Gonzales asserted, incorrectly, that homes and businesses past the county line do not pay property taxes (later he said in an interview that “not all do,” an apparent reference to tax abatements the council sometimes awards to major projects). He and Hamilton also said that city pays for infrastructure costs such as utilities and roads that developers almost always pay.

District 4 Councilman Mike Gardner and District 2 Councilman Dewey Bryant had pushed back on the arguments against supporting development in the portion of Odessa in Midland County, saying the city still collects sales and property taxes, while benefitting from any jobs created by businesses. The councilmen, and Mayor David Turner, had said developers are guided by business decisions and available land.

“If we are going to grow Odessa, you can’t make a developer grow it where you want him to grow it,” Gardner told Hamilton at one point.

Bryant and Gardner support the proposed council changes.

Fellow supporters of the council restructuring argue the change would mean more council members would be accountable to Odessa voters, and that power should not be concentrated in the hands of just five people representing single districts, often with little to no voter input.

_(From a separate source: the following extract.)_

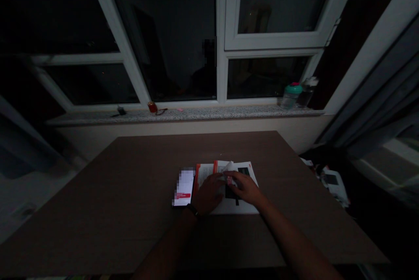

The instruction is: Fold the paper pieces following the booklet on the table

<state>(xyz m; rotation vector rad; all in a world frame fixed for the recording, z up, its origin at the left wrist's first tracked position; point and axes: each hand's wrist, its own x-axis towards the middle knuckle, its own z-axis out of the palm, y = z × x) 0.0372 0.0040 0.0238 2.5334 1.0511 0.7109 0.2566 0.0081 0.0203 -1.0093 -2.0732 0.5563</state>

But an attorney for a group formed to oppose the special election, Odessa Together, had described the proposal as “intentional discrimination in order to disenfranchise Latinos and African Americans in Odessa in order to empower a group that has, even though they are minority in population, they are still a majority of the voting bloc.”

The attorney, Domingo Garcia, a former Dallas politician who specializes in personal injury law and was proactive in the political fight to create single-member districts in Dallas in the early 1990s, had also threatened to sue individual organizers of a petition drive.

But Gonzales also distanced himself from the threat Tuesday, telling reporters that he would not be a part of any lawsuit. He said he wants to instead keep bringing up the proposed changes at the regular council meetings twice a month.

In the instances when council members discussed the proposed restructuring, it was in general. Graff, for example, had argued single-member districts were more effective because “we are different” so representing the smaller area better serves constituents than at-large representation would.

She and Gonzales had said the city may need to add more single-member districts but should wait until after the next census in 2020.

“If you don’t like what’s going on right now: Well next year, there’s an election,” she said.